Ik zie dat je wel tijd maakt voor innovatieve aspecten van het werk, maar dat de basis, zoals beschreven in je functiebeschrijving, niet op orde is en komt.
Opmerking [verweerder] : in deze functie, waarin je sociaal omziet naar collega’s is het geheel groter dan de som der delen. Jij duidt dit als innovatie. Ik beleef dit als het praktiseren van onze kernwaarden.
(…)
Wat mij vooral is bijgebleven uit het gesprek van 17 juli is dat jij hebt aangegeven dat leidinggeven voor jou als corvee voelt. Terwijl we in RIBW juist van mening zijn dat je als leidinggevende het verschil maakt en dat je aandacht moet hebben voor je medewerkers. Kun je dat dan nog als je zo naar een deel van je werkzaamheden kijkt?. Jij geeft aan dat ik “corvee” te zwaar maak en dat het om een aantal administratieve aspecten in je werk gaat. Maar ook juist deze “kleine” aspecten maken dat medewerkers zich gehoord en gezien voelen.

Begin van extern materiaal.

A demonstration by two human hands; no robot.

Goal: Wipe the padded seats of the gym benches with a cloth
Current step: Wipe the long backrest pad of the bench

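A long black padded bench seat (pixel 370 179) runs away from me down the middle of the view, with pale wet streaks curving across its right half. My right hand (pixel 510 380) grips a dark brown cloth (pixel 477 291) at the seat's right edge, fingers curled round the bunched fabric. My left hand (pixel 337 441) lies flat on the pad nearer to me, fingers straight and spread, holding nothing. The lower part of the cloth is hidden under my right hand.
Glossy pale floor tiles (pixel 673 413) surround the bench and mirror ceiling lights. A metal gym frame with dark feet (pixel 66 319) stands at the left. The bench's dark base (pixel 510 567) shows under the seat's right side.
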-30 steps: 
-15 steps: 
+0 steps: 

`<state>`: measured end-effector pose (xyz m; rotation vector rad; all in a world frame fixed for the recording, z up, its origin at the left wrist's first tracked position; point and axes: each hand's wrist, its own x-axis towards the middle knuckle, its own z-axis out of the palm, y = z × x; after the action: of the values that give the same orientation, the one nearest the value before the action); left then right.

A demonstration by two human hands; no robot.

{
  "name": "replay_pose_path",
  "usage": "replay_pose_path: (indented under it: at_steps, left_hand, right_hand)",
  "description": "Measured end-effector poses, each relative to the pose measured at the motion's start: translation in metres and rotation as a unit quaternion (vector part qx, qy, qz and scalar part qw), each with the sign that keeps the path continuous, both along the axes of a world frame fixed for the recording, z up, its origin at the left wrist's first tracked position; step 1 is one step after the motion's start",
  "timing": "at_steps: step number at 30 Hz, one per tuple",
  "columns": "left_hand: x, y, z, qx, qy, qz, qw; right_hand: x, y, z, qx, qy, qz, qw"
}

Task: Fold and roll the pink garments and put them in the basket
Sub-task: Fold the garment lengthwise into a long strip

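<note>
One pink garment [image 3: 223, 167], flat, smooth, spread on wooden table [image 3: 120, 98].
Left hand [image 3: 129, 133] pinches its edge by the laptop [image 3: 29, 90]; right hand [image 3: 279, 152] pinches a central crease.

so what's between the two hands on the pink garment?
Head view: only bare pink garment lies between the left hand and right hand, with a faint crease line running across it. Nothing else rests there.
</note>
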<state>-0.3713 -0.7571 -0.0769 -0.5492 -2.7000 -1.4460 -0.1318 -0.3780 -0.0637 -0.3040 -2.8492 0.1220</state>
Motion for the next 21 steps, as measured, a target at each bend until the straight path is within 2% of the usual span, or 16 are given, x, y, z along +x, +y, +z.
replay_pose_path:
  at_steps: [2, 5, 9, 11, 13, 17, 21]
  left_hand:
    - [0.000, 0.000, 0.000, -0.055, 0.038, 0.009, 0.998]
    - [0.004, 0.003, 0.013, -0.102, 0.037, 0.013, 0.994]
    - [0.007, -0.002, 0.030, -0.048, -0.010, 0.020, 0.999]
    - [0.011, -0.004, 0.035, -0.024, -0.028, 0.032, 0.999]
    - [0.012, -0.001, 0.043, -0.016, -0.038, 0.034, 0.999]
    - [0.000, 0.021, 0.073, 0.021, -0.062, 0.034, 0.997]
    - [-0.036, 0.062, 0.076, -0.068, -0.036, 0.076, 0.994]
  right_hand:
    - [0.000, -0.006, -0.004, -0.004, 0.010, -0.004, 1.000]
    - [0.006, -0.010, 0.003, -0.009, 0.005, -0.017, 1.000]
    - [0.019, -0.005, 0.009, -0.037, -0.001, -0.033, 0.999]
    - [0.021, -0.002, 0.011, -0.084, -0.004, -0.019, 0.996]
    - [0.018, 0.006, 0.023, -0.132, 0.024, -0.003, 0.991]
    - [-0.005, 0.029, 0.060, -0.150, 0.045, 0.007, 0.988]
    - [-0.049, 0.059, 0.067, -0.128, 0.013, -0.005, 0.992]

Opmerking [verweerder] : Ik heb het niet enkel gehad over administratieve werkzaamheden. De term ‘corvee’ maakte deel uit van een breder betoog als reactie op de door jou geuite twijfel over mijn motivatie voor de functie. In deze context heb ik aangegeven dat nagenoeg elke denkbare functie elementen bevat die men als minder leuk ervaart. Deze heb ik geduid met de term corvee aanvullend op de essentie dat ik mijn werk juist erg leuk vindt.
Met betrekking tot het secretarisschap van de A3 agenda hebben we, als managers van de Servicediensten, nog onvoldoende gezien dat je naast de secretariële werkzaamheden ons kunt ondersteunen de verbinding te leggen tussen de acties uit de A3 agenda en de strategie van RIBW Overijssel. We denken dat je je m.b.t. het secretarisschap ook meer lerend had kunnen opstellen.
(…)”
2.10.
Op 19 september 2024 heeft de bedrijfsarts het volgende geconcludeerd: ‘de eigen werkzaamheden overschrijden de belastbaarheid in persoonlijk en sociaal functioneren. Eerst dient een gesprek plaats te vinden met de leidinggevende (zie verder), dan kan de inhoud van aangepaste taken besproken te worden’. Vervolgens is een mediationtraject gestart.
2.12.
Op 25 november 2024 heeft er voor het eerst een gezamenlijk mediationgesprek tussen [verweerder] en [naam 1] plaatsgevonden. [naam 1] heeft daarna, op 27 november 2024, een vaststellingsovereenkomst naar [verweerder] toegestuurd. [naam 1] heeft ondertussen met toestemming van [verweerder] zijn vertrek intern gecommuniceerd.